Una tarde del otoño de 1988, cuenta el poeta Murakami en su Notes from Nowhere, escuchó una canción en un viaje por la costa. Reconoció en ese instante que era la canción perfecta.
La música, explicaba, era una isla en el Egeo. También un bar donde se reúnen algunos por las noches. También una tarde de septiembre, exactamente, y también todo el tiempo pasado. Todas las estaciones, todos los lugares, todos los nombres que se habían sucedido hasta llegar allí.

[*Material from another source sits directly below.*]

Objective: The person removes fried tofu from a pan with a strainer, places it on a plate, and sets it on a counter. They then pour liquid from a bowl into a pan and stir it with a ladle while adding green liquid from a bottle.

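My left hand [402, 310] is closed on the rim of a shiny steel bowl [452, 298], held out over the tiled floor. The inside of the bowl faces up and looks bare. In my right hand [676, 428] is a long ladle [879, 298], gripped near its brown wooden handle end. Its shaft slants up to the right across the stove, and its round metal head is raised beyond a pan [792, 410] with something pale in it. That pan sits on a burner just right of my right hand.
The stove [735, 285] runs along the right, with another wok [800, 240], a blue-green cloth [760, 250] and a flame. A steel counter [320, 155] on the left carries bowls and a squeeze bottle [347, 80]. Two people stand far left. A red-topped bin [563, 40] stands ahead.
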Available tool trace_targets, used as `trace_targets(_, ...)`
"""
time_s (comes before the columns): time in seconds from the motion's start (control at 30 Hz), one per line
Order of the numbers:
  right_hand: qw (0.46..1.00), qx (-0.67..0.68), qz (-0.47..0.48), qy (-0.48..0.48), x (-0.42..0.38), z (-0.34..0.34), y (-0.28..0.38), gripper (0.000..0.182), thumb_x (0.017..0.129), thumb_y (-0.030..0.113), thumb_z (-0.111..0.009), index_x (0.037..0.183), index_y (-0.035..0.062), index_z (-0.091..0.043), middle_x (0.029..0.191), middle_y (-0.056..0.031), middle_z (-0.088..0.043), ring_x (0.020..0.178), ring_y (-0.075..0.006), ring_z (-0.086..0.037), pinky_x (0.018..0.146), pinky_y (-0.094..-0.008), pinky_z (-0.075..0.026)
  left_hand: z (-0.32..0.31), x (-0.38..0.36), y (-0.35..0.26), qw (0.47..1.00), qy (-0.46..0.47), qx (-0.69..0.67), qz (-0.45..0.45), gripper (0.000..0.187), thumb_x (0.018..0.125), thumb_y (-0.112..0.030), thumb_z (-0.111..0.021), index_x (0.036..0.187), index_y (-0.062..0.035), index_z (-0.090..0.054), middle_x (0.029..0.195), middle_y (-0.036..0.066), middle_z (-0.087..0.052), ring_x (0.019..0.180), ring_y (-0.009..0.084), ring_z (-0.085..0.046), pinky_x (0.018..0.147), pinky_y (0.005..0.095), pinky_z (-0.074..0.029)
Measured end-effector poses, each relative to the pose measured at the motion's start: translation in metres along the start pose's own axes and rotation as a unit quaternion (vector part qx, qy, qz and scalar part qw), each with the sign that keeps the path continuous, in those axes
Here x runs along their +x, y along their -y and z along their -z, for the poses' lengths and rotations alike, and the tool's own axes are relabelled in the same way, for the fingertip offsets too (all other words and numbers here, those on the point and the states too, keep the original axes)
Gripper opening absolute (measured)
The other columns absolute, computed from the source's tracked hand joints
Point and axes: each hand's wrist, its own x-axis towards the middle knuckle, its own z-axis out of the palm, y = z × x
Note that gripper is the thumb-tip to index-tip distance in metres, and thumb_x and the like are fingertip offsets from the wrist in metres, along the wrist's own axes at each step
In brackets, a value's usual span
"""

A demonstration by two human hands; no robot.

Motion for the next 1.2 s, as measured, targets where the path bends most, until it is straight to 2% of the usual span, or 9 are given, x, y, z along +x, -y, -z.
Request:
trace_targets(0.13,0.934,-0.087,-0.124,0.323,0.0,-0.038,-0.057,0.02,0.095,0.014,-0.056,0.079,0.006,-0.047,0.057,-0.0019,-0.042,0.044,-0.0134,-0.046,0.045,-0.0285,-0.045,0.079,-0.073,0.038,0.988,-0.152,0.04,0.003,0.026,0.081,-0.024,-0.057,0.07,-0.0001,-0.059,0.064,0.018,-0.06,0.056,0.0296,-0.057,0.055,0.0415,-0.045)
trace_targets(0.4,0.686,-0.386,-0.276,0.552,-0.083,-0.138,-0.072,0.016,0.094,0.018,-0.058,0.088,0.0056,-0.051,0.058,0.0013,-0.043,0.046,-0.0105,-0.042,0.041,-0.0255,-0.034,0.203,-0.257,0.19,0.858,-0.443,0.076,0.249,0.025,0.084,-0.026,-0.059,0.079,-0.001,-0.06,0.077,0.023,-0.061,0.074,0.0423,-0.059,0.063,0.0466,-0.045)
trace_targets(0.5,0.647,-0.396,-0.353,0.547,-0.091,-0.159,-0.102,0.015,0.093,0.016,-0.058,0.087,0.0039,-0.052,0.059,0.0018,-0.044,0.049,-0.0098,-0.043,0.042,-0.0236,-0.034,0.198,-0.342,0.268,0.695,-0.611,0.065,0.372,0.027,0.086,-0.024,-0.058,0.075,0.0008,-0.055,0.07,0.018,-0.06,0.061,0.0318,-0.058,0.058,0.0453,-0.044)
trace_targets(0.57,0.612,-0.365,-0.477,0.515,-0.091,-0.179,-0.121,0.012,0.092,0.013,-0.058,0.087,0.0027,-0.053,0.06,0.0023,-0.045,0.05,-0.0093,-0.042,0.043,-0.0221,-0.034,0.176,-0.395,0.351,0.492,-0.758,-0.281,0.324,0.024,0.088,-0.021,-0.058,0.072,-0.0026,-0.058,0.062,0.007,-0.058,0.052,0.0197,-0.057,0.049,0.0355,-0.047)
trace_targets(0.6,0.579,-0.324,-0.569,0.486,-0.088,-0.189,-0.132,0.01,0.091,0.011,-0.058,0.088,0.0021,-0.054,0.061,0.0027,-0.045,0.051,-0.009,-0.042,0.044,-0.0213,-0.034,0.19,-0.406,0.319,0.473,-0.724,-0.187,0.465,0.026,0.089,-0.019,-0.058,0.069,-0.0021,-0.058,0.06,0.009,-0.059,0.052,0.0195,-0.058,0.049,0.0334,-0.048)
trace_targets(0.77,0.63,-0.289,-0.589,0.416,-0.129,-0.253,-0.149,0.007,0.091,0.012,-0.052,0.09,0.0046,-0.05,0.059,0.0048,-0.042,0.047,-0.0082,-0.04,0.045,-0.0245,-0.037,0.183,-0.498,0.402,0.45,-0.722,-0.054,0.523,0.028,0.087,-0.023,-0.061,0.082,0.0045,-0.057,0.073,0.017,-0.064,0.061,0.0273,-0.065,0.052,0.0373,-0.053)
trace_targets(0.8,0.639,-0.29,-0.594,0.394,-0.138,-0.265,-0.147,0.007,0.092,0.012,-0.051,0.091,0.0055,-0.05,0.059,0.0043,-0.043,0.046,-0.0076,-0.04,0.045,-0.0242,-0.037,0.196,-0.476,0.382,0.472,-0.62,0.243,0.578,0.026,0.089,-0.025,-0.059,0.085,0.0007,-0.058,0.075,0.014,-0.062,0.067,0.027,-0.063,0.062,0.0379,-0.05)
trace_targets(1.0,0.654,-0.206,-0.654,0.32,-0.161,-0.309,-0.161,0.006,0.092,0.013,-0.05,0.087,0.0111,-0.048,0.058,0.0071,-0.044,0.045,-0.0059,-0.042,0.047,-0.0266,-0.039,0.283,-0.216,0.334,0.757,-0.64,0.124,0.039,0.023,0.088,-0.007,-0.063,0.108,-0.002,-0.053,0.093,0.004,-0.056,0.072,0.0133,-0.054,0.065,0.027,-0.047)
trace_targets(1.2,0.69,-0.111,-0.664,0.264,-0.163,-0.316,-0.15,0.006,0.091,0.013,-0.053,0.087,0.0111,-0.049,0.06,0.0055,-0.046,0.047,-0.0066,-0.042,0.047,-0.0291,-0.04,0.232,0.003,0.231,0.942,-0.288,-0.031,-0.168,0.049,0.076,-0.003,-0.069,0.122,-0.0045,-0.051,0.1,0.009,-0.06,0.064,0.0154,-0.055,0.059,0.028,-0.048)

La canción era el tiempo sin referencias y sin esperanzas. Pero también el rumor de todos los momentos anteriores, acallados en unos compases en una terraza sobre el puerto - mientras los viajeros del verano marchaban ya.
Entonces pensó que si la canción nombraba exactamente el tiempo debía viajar allá.
Abandonó su trabajo en Kyoto, las clases y la editorial donde colaboraba como traductor. Abandonó Japón, sus libros y sus conocidos, una casa en los suburbios, una mujer en Köbe y marchó en dirección al Egeo, rumbo a una isla que supuso era el lugar preciso.
Nunca la encontró. Ahora vaga por temporadas entre la costa de Grecia y el interior de la meseta, una ciudad seca en donde los días son fríos e iguales. Nunca pensó si había tomado la decisión correcta.